|Brahana, John - USGS|
|Kresse, Timothy - ADPCE|
|Al-Rashidy, Said - UNIVERSITY OF ARKANSAS|
|Shirley, Tracy - UNIVERSITY OF ARKANSAS|
|Mckee, Paul - UNIVERSITY OF ARKANSAS|
Submitted to: Proceedings of the Arkansas Water Research Center Conference
Publication Type: Proceedings
Publication Acceptance Date: April 9, 1998
Publication Date: N/A
Interpretive Summary: In some landscapes, the underlying bedrock has many cracks that allow water to move quickly through the rock. Most research on ground water movement has concentrated on formations that are more porous and have few cracks because measurements over a smaller area are more representative. The problem with the fractured bedrock comes when pollutants enter the system because they can be transported quickly down the cracks into drinking water supplies. This paper describes the development of a field research site that is designed specifically for the study of water flow in fractured bedrock systems.

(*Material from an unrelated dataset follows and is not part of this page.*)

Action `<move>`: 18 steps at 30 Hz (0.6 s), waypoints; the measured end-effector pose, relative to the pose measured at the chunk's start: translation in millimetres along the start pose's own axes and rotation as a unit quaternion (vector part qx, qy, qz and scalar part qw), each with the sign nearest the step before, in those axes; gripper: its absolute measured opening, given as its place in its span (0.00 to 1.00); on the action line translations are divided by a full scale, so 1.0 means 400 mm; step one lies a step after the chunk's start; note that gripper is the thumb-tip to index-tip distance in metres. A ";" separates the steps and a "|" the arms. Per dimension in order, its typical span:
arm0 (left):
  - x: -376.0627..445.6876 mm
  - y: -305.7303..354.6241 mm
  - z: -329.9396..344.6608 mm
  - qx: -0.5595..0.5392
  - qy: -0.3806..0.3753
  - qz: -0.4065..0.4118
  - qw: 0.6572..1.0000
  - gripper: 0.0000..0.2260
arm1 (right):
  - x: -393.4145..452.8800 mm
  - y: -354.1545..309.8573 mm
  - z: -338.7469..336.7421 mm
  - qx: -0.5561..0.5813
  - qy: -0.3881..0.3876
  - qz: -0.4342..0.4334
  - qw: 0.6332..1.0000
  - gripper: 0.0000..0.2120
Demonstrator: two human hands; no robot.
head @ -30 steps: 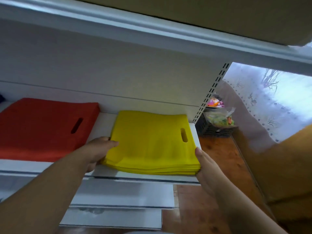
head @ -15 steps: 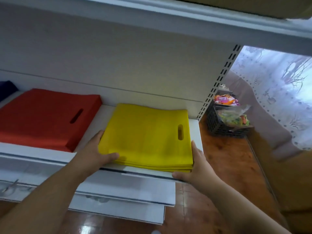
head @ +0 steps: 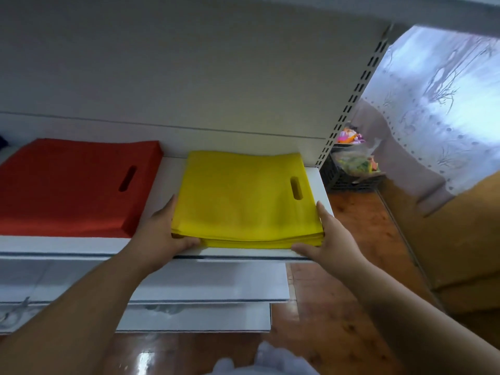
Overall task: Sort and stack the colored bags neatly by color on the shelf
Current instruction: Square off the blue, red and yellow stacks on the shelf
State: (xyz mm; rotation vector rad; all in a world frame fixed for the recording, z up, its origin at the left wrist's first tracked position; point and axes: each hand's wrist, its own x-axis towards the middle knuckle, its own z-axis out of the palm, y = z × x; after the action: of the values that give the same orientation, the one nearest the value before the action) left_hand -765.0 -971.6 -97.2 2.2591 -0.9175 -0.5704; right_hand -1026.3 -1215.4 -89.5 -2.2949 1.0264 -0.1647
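A stack of yellow bags (head: 243, 201) with a cut-out handle lies flat at the right end of the white shelf (head: 54, 244). A stack of red bags (head: 73, 185) lies to its left, a gap apart. My left hand (head: 159, 234) is at the yellow stack's front-left corner, fingers straight along the left side and thumb against the front edge. My right hand (head: 330, 239) frames the front-right corner the same way, fingers along the right side and thumb along the front. Neither hand lifts the stack.
A dark blue item (head: 2, 142) shows at the far left edge. A slotted upright (head: 351, 98) ends the shelf on the right. Beyond it stand a black crate (head: 349, 177) of colourful packets and a lace curtain (head: 446, 104). Lower white shelves (head: 216, 282) jut out below.
Both hands moved from the stack's sides to its front corners, thumbs now along the front edge. The yellow stack sits squarer on the shelf.
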 end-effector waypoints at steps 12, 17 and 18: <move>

Over 20 groundwater monitoring wells have been installed and two springs have been instrumented to gather information on groundwater flow in the area. In the near future, animal wastes will be added at the soil surface and groundwater will be monitored to see if the wastes have a significant impact on groundwater quality.
Technical Abstract: Karst aquifers, by their very method of formation, are highly nonhomogenous and anisotropic. Ground-water flow is concentrated along unpredictable, preferred flowpaths that are typically open and much more permeable than the surrounding rock matrix. Hydrologic studies in areas underlain by limestone generally take a more regional approach. Environmental questions in karst, on the other hand, typically require site-specific, watershed-scale answers that are commonly several orders of magnitude more refined than regional studies. This research effort involves bridging the gap between regional reality and site-specific need, in tipping the scale in karst research toward watershed-scale problem solving. The Savoy Experimental Watershed (SEW) is the site of an integrated, interdisciplinary research effort to address hydrologic impacts on pollutant transport from animal wastes. Research/monitoring infrastructure already in place includes continuous monitoring of two springs, a surface runoff weir, >20 groundwater monitoring wells, and a comprehensive weather station. Future plans are to continue and expand monitoring activities to assess environmental responses to increased animal waste additions.